8. Insertion of catheter into the thecal sac

  1. Insert the guidewire into the catheter.
  2. Remove the trocar from the introducer.
  3. Insert the catheter, containing the guidewire, into the introducer until gentle resistance is felt.
  4. Measure 5 cm distally from the introducer and set a mark with the surgical marker.
  5. Apply gentle yet firm pressure as the catheter is advanced into the thecal sac until the previously measured mark reaches the introducer.
    NOTE: Due to medullary reflexes, the subject might twitch/move despite being sufficiently anesthetized.
  6. Retract the introducer carefully while keeping the catheter in its position.
    NOTE: Apply a firm grip on the catheter as soon as it is visible above the skin to avoid misplacement as the introducer is removed.
  7. Remove the guidewire while keeping a firm grip on the catheter at skin level (Figure 6).
  8. Attach a 2 mL single-use plastic syringe to the catheter.
  9. Confirm location within the spinal canal by aspiration CSF from the catheter.
  10. In the case of lacking CSF in the syringe, gently retract the catheter a few millimeters to restore patency.
  11. Secure the spinal catheter to the surgical retractor and the skin by tape to avoid misplacement.

9. Administration of lipopolysaccharide

  1. Administer a 400 μg of E. coli lipopolysaccharide (LPS) (OH:143) into the central venous sheet.
  2. Start a timer.

10. CSF sampling

  1. Obtain CSF samples hourly for the following 24 h to measure total leucocyte count, CSF-albumin, and CSF IgG. Draw a maximum of 0.5 mL of CSF in each sample.

11. Euthanasia

  1. Administer a bolus of pentobarbital (50 mg/kg) through the peripheral venous catheter.
  2. Observe the pulse, blood pressure, and end-tidal CO2 concentration curves at the respirator for flatline as a confirmation of the cardiac arrest.

Results

The prone positioning of the pig optimizes surgical access to the lumbar vertebrae. The use of supportive sandbags increases the angulation between adjacent lumbar spinous processes, thereby improving access to the spinal canal.

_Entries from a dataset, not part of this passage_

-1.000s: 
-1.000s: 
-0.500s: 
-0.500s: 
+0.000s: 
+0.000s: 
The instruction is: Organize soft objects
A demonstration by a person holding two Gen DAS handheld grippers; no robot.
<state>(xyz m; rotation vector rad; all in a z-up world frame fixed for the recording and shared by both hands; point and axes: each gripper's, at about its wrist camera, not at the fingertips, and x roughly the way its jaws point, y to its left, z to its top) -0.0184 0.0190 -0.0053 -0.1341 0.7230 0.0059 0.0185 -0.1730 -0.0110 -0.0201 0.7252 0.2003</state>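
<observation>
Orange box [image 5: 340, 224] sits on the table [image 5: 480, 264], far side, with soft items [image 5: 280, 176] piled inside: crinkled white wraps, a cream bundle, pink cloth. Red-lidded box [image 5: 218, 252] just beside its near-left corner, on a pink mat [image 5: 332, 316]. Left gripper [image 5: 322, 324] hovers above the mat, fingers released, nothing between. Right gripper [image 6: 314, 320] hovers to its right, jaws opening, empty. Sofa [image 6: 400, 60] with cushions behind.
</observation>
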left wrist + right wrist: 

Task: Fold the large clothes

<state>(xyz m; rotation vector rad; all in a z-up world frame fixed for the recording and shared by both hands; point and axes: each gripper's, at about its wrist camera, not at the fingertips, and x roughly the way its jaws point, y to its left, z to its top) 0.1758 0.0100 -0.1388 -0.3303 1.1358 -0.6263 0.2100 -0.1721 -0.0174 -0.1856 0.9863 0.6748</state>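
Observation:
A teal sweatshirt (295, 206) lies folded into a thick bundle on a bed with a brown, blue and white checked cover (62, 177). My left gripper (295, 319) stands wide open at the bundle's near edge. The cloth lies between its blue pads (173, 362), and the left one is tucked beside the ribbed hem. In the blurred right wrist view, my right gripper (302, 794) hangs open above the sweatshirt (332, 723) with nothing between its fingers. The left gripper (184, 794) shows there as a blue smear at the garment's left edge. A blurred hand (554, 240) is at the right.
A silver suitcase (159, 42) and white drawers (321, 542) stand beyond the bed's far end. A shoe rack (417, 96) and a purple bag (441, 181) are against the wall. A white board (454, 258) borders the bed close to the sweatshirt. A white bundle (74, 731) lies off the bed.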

The present study aimed to investigate the inflammatory response within the CSF compartment following intraventricular inoculation with E. coli lipopolysaccharide. A total of 10 pigs underwent the procedure, and subsequent CSF analyses revealed an increase in mean total CSF leukocyte from 30 x 106/L (range 17-39) at 0 h to 19,720 x 106/L (11,353-30,546) at 12 h and an increase in CSF albumin 0.05 g/L (0.03-0.07) at 0 h to 0.15 g/L (0.14-0.17) at 12 h - thereby confirming cerebral inflammation and that all spinal catheters were placed correctly using the presented technique (Figure 7). In the present study, key anatomical landmarks -- specifically the iliac crests, the sacrum, and the spinous processes of L4, L5 and L6 -- were used to accurately locate the vertebral midline prior to the incision (Figure 1). Following the incision through the skin and subcutaneous tissues, the supraspinous ligament and the spinous processes of L4, L5, and L6 were exposed, confirming the anatomical midline (Figure 2). Continued dissection and exposure of the laminae of the spinous processes allowed the identification of the intervertebral spaces between L4/L5, L5/L6, and L6/S1 by manual palpation. These spaces were particularly suitable as anatomical landmarks due to their proximity to the underlying spinal canal (Figure 3).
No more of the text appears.